BEGIN Provided material

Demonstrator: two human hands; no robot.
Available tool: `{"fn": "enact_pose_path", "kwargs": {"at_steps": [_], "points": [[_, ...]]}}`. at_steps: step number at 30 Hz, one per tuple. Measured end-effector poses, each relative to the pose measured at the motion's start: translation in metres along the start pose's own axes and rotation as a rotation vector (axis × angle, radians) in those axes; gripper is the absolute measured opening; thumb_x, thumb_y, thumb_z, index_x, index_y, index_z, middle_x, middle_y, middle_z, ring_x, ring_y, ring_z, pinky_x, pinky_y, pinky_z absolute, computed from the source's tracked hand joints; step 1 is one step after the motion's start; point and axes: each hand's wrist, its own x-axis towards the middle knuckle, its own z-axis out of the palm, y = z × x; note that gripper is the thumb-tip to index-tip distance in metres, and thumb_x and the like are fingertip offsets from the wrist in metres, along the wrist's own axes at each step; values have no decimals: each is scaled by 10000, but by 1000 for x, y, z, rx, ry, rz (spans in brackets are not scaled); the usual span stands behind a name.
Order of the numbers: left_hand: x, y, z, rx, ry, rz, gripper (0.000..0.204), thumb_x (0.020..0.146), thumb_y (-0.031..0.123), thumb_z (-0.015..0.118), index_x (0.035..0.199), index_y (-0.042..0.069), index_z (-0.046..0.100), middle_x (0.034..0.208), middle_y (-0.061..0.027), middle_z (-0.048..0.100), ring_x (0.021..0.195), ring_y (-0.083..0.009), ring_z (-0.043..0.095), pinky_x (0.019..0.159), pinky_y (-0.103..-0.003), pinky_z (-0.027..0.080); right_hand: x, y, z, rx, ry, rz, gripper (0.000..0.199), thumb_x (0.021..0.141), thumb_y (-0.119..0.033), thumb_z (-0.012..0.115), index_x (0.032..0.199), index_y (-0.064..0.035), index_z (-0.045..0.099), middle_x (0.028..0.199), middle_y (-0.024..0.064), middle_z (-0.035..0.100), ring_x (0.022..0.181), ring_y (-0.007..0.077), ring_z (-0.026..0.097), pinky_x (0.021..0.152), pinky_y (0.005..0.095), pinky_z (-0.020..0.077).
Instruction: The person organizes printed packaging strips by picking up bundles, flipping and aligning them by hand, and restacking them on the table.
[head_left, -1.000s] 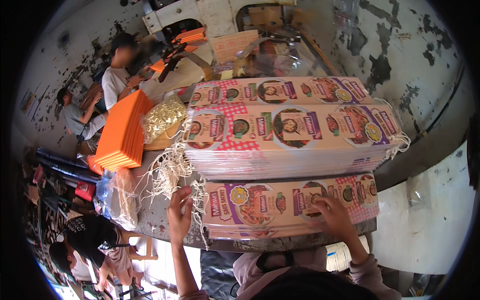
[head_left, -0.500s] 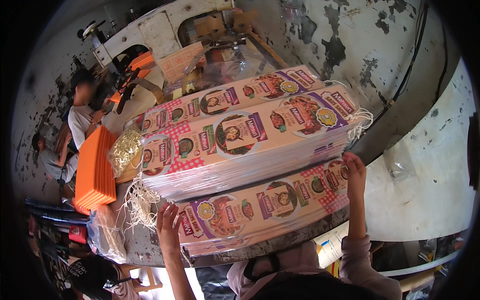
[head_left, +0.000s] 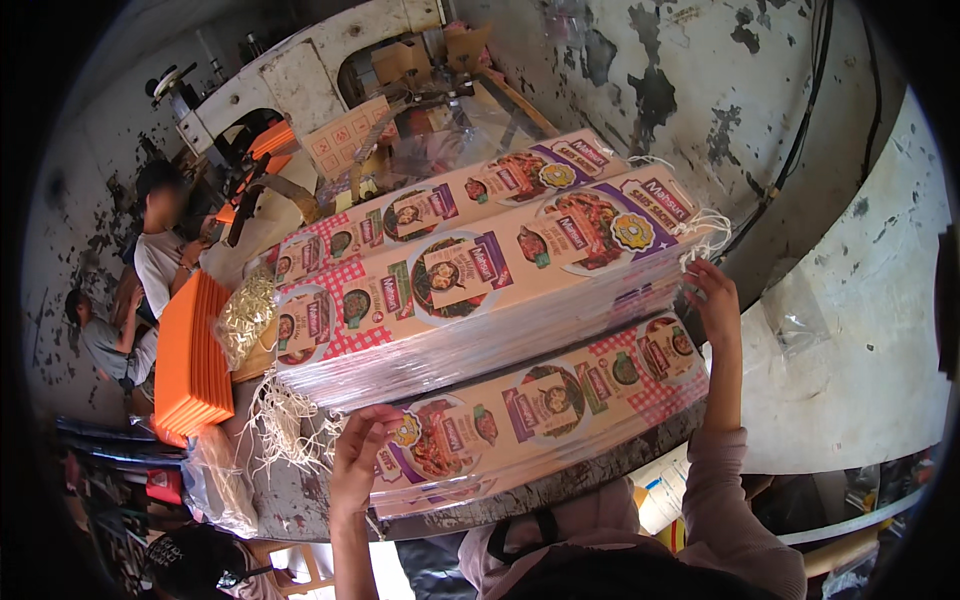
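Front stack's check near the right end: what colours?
Red and white; the front stack's check shows best in the head view.

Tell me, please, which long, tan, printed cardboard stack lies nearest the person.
The low, plastic-wrapped tan cardboard stack, with the person's left hand at its left end; the taller middle stack and the rear stack lie beyond it.

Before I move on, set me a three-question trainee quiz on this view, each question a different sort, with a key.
1. Which of the person's hands is nearer the white strings at the right end of the middle printed-cardboard stack?
2. True or false: the left hand is at the left end of the nearest printed-cardboard stack.
3. Fill in: the bagged small pieces beside the orange panels are ___-coloured.

Key: 1. The right hand. 2. True. 3. Gold.
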Motion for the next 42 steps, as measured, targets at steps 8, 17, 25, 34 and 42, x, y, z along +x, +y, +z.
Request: {"fn": "enact_pose_path", "kwargs": {"at_steps": [8,17,25,34,42], "points": [[2,11,6,86,-163,-25,237,862,123,427,1049,-21,448,984,-97,541,947,-143,490,805,-246,354,15,-30,-16,-89,-232,89,288,802,-83,422,1055,51,462,993,102,528,906,158,503,740,284,407],[-1,8,10,67,-185,-18,285,848,181,457,1045,-24,449,990,-113,539,939,-166,508,805,-264,382,31,-34,-22,221,-331,213,295,663,17,462,954,63,486,902,103,507,872,207,493,784,326,404],[1,15,17,41,-248,-4,236,863,93,417,1058,-40,433,1000,-110,534,968,-172,492,841,-278,363,24,-45,-13,212,-213,352,248,600,-37,499,841,-17,555,870,46,519,827,153,476,792,315,344],[18,13,50,15,-397,30,229,814,-16,388,1037,-47,431,1023,-113,504,983,-182,483,861,-285,359,27,-50,-19,304,-204,310,102,680,10,501,782,16,499,874,117,529,855,192,476,803,324,405],[28,-22,73,-38,-531,111,244,847,79,431,1068,-24,438,1015,-105,520,980,-170,487,838,-284,378,15,-10,-14,623,-93,281,282,705,33,477,982,72,435,997,155,455,885,221,472,794,303,432]]}}
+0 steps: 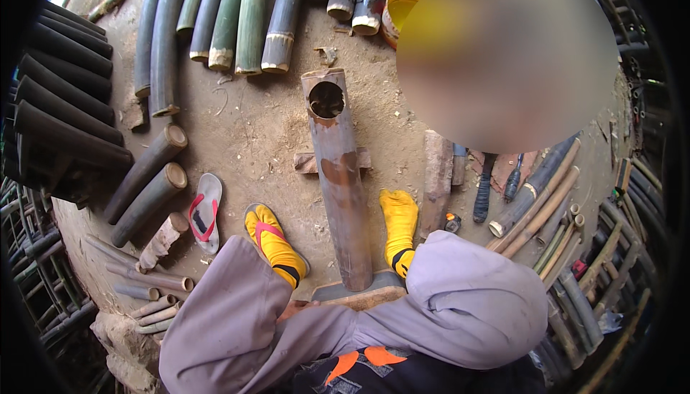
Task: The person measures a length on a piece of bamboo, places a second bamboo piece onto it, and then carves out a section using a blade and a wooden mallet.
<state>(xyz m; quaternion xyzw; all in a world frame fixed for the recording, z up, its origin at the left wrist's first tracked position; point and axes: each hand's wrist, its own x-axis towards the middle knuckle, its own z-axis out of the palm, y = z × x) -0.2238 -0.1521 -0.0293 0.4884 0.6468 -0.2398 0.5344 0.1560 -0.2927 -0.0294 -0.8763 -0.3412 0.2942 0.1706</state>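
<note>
Between my feet a thick brown bamboo tube (336,200) points away from me, with a large round hole cut near its far end. It rests across a short wooden block (307,163). Its near end lies at a dark, rounded board or seat edge (388,281) between my thighs. Beside that edge, a small part of what seems to be my left hand (296,308) shows past my left thigh; its fingers are mostly hidden. My right hand is out of view. Yellow socks cover my feet; the left foot wears a flip-flop (269,230).
Green and grey bamboo poles (253,20) lie at the far side. A loose flip-flop (206,211) and cut bamboo pieces (154,191) are at left. Right of my foot are a wooden plank (435,178), a dark-handled tool (484,189) and a tape measure (452,222). A blurred patch hides the upper right.
</note>
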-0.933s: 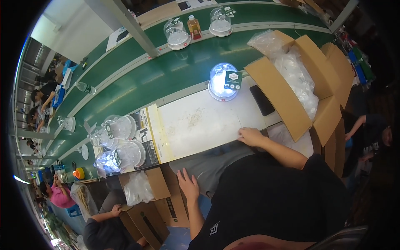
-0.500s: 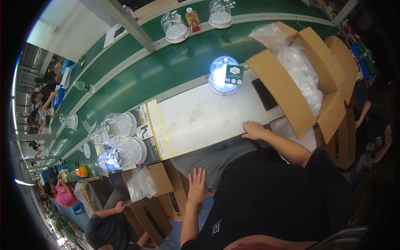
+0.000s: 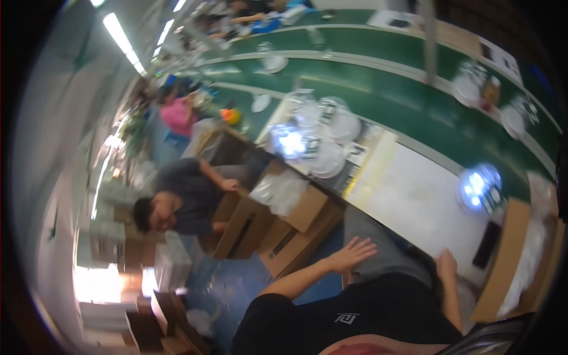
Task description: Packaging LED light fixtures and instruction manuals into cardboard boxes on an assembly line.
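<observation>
My left hand rests flat on my grey-trousered thigh, fingers spread, holding nothing. At the near edge of the white work surface, my right hand lies with fingers loosely curled and empty. A round clear plastic dome lit blue stands at the far right of that surface. A stack of several clear round lids and another glowing dome sit at its left end.
An open cardboard box with clear plastic bags stands right of me. More open boxes with plastic sit on the floor to my left, where a seated person reaches into one. A green conveyor carries more domes.
The view has swung sharply and tilted, now blurred. My left hand stays on my thigh and my right hand stays at the work surface's edge.
</observation>
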Demonstrator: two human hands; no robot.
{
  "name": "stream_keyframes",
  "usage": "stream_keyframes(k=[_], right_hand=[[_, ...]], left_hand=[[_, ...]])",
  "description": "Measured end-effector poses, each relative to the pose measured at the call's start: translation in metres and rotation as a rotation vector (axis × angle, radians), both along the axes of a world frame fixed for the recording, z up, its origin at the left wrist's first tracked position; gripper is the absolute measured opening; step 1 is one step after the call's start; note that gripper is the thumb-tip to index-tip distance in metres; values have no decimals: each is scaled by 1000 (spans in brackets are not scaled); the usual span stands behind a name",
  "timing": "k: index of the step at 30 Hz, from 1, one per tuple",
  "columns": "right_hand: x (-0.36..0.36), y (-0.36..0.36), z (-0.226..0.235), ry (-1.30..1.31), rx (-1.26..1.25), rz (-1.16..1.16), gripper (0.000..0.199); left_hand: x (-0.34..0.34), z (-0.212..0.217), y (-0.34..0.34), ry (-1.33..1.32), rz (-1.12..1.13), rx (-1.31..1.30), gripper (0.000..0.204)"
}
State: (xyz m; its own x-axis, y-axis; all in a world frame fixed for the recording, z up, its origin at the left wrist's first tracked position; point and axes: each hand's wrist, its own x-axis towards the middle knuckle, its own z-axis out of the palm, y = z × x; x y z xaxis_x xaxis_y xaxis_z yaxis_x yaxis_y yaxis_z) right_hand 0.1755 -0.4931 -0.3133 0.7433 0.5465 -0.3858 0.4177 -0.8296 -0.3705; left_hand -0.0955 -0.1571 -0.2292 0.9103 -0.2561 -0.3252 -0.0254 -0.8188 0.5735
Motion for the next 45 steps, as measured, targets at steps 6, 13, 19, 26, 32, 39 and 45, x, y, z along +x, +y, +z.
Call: stream_keyframes(k=[6,13,19,26,32,39,45], right_hand=[[4,8,5,15,63,70,33],[3,-2,20,161,158,-55,24],[-3,-80,-28,170,73,56,26],[-7,-160,-125,115,-132,-210,27],[-18,-141,-151,200,-74,-256,27],[-33,-115,-157,312,-1,-326,27],[-40,-103,-153,405,52,-382,28]], left_hand=[[-15,10,2,-56,78,-6,149],[-14,-9,8,-90,90,-47,152],[-20,-13,4,-98,84,-47,157],[-20,-12,5,-129,98,-79,158],[-20,-15,6,-133,99,-74,155],[-21,-14,3,-124,102,-75,154],[-20,-9,5,-92,82,-58,154]])
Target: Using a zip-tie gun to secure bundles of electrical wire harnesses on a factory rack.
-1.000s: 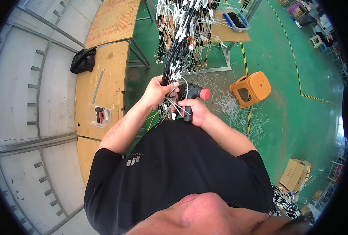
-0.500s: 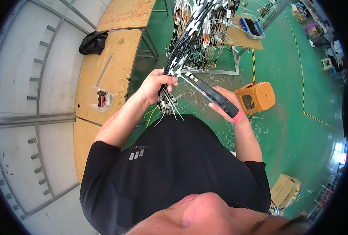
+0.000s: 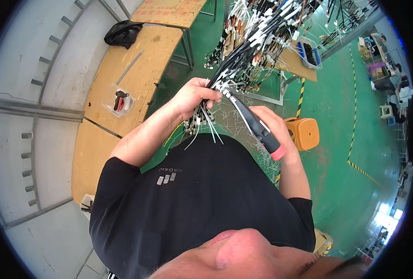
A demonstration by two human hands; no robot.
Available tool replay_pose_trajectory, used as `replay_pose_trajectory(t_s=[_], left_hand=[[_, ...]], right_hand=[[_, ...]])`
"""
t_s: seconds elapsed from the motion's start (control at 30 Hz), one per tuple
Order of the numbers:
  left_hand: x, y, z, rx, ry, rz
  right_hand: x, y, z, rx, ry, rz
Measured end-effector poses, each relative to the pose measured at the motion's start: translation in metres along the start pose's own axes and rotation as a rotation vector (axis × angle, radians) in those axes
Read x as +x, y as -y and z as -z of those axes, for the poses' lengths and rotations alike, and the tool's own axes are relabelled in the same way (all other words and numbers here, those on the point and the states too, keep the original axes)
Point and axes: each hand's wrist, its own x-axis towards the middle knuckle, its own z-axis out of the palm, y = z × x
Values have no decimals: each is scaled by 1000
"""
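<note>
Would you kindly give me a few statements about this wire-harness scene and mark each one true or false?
1. The left hand grips the bundle of black and white wires. True.
2. The right hand holds a yellow hammer. False: it holds a black tool with a red end.
3. The orange plastic stool stands on the green floor. True.
4. The wooden workbench is on the person's right. False: it is on the left.
</note>
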Motion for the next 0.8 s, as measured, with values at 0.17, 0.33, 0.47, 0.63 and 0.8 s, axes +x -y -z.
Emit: replay_pose_trajectory(t_s=[0.17, 0.33, 0.47, 0.63, 0.8], left_hand=[[1, -1, 5, -6, 45, 22], [0, -3, 7, -14, 77, 22], [-3, 1, 13, 19, 86, -86], [-6, -7, 16, -57, 143, -130], [-1, -10, 41, -153, 297, 1]], right_hand=[[4, -3, -6, -12, 29, 59], [-6, -22, -21, -237, -114, 148], [-4, -24, -16, -386, -181, 206], [-2, -25, -7, -546, -280, 223], [12, -35, -2, -30, -289, 158]])
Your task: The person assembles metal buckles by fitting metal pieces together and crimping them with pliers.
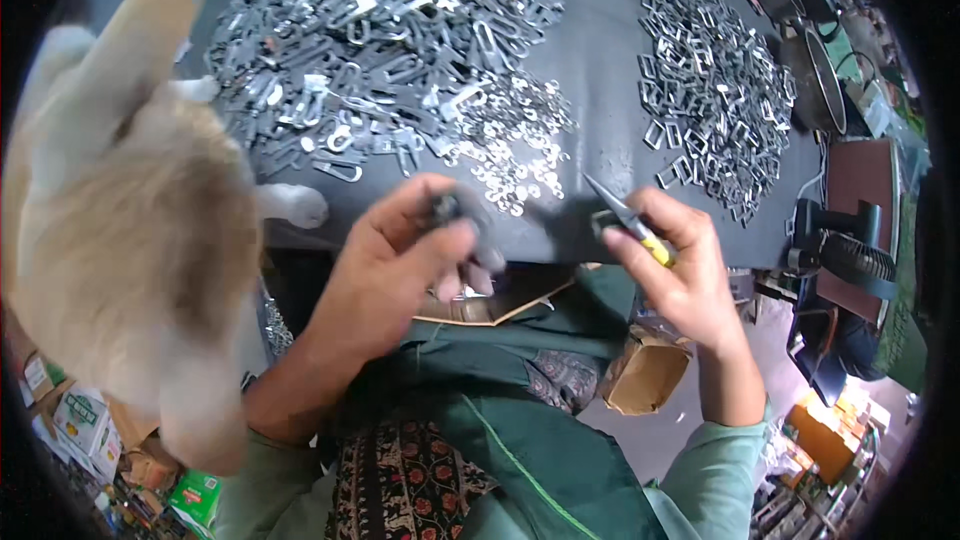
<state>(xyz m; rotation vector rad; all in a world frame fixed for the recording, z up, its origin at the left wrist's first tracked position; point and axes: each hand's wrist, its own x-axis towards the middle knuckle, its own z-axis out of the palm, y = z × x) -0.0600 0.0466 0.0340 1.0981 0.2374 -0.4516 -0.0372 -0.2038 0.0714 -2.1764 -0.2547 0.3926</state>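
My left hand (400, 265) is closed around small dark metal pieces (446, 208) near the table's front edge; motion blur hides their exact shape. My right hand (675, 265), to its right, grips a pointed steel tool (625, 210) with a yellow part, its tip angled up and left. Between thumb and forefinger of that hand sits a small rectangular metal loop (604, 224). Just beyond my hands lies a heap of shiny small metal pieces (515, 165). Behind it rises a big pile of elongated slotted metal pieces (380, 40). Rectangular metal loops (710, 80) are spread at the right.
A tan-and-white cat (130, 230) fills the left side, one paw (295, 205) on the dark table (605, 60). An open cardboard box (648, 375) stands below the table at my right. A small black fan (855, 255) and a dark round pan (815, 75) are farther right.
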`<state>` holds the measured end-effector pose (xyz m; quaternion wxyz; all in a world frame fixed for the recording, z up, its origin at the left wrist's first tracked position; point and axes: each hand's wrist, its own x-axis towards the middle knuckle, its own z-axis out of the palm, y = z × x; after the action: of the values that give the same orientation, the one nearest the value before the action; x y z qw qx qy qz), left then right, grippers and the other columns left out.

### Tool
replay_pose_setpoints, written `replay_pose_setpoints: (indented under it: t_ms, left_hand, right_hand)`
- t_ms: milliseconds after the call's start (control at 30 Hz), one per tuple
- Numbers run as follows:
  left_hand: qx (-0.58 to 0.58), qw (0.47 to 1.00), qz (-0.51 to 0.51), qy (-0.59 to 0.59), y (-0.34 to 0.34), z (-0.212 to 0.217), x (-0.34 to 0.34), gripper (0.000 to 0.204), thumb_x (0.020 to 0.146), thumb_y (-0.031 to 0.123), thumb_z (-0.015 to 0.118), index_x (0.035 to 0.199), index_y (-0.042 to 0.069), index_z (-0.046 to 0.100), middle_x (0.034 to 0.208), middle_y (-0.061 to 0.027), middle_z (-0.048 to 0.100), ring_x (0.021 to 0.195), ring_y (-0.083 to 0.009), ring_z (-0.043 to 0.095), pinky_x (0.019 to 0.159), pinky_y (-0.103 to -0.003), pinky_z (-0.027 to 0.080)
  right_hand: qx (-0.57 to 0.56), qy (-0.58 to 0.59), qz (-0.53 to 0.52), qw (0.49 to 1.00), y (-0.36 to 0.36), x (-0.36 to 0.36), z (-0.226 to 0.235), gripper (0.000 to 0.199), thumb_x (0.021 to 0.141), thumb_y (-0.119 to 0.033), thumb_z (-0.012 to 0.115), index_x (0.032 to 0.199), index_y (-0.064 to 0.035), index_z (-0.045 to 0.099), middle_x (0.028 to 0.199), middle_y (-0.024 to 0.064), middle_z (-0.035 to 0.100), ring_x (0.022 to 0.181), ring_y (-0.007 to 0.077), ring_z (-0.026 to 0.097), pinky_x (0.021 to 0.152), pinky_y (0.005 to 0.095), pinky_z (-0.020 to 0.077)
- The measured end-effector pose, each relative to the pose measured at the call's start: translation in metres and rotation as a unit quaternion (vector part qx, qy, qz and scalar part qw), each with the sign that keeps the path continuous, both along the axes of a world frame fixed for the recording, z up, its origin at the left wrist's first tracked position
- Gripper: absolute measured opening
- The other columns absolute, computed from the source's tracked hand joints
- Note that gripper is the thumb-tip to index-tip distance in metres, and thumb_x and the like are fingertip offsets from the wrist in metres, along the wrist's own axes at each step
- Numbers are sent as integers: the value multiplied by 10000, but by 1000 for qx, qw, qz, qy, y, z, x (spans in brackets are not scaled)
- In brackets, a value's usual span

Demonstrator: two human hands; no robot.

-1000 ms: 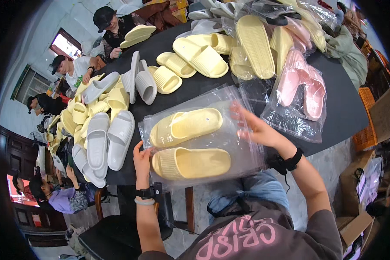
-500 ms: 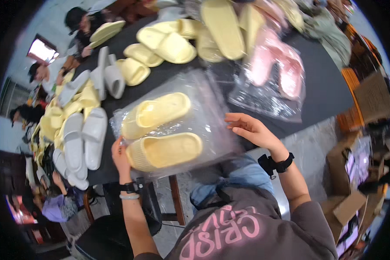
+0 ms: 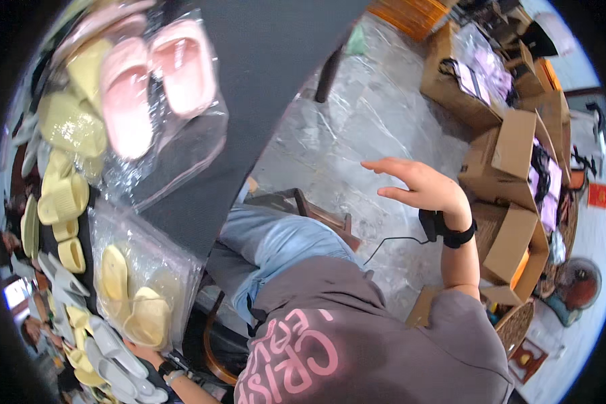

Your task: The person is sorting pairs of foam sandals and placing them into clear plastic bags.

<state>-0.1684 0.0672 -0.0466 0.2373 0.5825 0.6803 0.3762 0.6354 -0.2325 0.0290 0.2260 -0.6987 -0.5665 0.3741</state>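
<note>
We saw the yellow slippers (image 3: 150,320) in a clear bag (image 3: 175,252) at the edge of the dark table (image 3: 262,60). Bagged pink slippers (image 3: 126,101) lay farther along it, grey slippers (image 3: 118,348) near the left hand (image 3: 143,351); open cardboard boxes (image 3: 501,175) crowded the floor (image 3: 384,128) at right. The right hand (image 3: 424,190), empty, hung in the air, fingers parted. The left fingers were partly hidden at the bag's lower edge; we could not tell whether they gripped. The lower frame cut off the left forearm (image 3: 190,389).
</note>
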Motion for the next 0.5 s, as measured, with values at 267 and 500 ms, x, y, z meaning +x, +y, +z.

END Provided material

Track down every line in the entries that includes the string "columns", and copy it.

  "columns": "right_hand: x (-0.36..0.36), y (-0.36..0.36), z (-0.226..0.235), ry (-1.30..1.31), rx (-1.26..1.25), rz (-1.16..1.16), gripper (0.000..0.199); left_hand: x (-0.34..0.34), z (-0.212..0.217), y (-0.34..0.34), ry (-1.33..1.32), rz (-1.12..1.13), rx (-1.31..1.30), gripper (0.000..0.204)"
`<state>` holds the measured end-effector pose (xyz m; quaternion wxyz; all in a world frame fixed for the recording, z up, its origin at the left wrist's first tracked position; point and axes: each hand's wrist, its own x-axis towards the middle knuckle, its own z-axis out of the palm, y = z × x; after the action: of the values that give the same orientation, the one nearest the value before the action; x y z qw qx qy qz), left then right, grippers and the other columns left out.
- The other columns absolute, computed from the source's tracked hand joints

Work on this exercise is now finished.